A bill introduced last week by Sen. Mike Rounds (R-S.D.) would overturn the Consumer Financial Protection Bureau rule banning medical debt and medical bills from credit reports.
The rule, finalized during the final days of the presidency of former President Joe Biden, would also ban lenders from considering medical information when making lending decisions. Lenders would be banned from using information about medical devices, such as prosthetic limbs, that could be used to require the devices’ use as collateral for a loan for the intention of repossession.
The bill was cosponsored by Banking Committee Chair Tim Scott (R-S.C) and Sens. Mike Crapo (R-Idaho), Bill Hagerty (R-Tenn.) and Cynthia Lummis (R-Wyo.). Rounds’ bill is supported by the American Bankers Association, U.S. Chamber of Commerce and other trade associations.
The bill was introduced as the fate of the rule remains in limbo. The administration of President Donald Trump has enacted significant cuts to the bureau and dismissed several pending lawsuits against companies that were launched by the Biden administration.
“The CFPB going beyond their statutory authority to eliminate all medical debt from credit reports is irresponsible and a clear example of regulatory overreach,” Rounds said in a statement. “This rule gives credit card companies a less clear credit picture of who they’re lending money to, which could lead to banks limiting access to capital for consumers. In addition, this rule goes beyond the CFPB’s rulemaking authority by banning practices that were expressly permitted by Congress in the Fair Credit Reporting Act.”

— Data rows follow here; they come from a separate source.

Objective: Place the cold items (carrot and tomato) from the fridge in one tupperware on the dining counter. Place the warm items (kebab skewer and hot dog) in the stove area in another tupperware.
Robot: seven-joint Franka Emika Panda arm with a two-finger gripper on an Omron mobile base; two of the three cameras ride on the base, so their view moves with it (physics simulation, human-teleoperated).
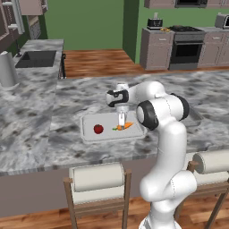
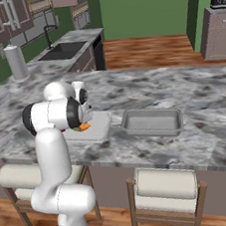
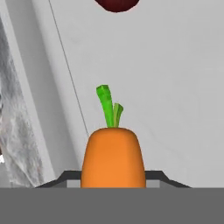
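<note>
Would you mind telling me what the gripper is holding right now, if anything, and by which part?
The gripper is shut on the carrot, gripping its thick orange body just below the green top, low over the tupperware.

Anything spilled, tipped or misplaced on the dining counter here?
Nothing stands out. The tomato sits in the tupperware, and the end effector holds the carrot low inside it. The second tupperware sits upright.

Left base view: from behind the arm, facing forward and down over the counter point(image 1: 40, 112), stove point(image 1: 185, 44) at one o'clock. Right base view: same counter, sink point(image 2: 65, 50) at eleven o'clock. Hand view: very close above the carrot point(image 3: 113, 157), inside the container point(image 3: 175, 87).
</note>
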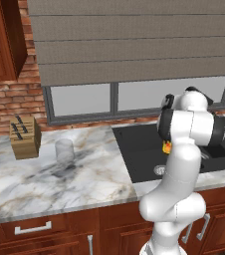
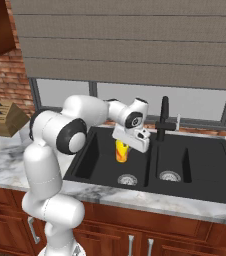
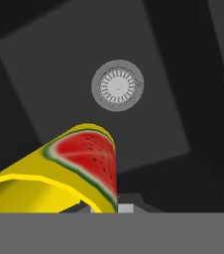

The rule would have still allowed lenders to review medical information to verify medical-based forbearances, medical expenses that a consumer can only repay through a loan and consider some benefits as income when underwriting.
At the time, the bureau said medical debt didn’t accurately predict whether borrowers can repay other debt. The CFPB also alleged that consumers often reported receiving inaccurate bills, or were asked to pay bills that should have been covered by financial assistance programs or insurance.
Credit reporting companies Equifax, Experian and TransUnion have already committed to removing medical debt under $500 from credit reports. Credit scoring companies FICO and VantageScore have decreased the degree to which medical bills impact a consumer’s score.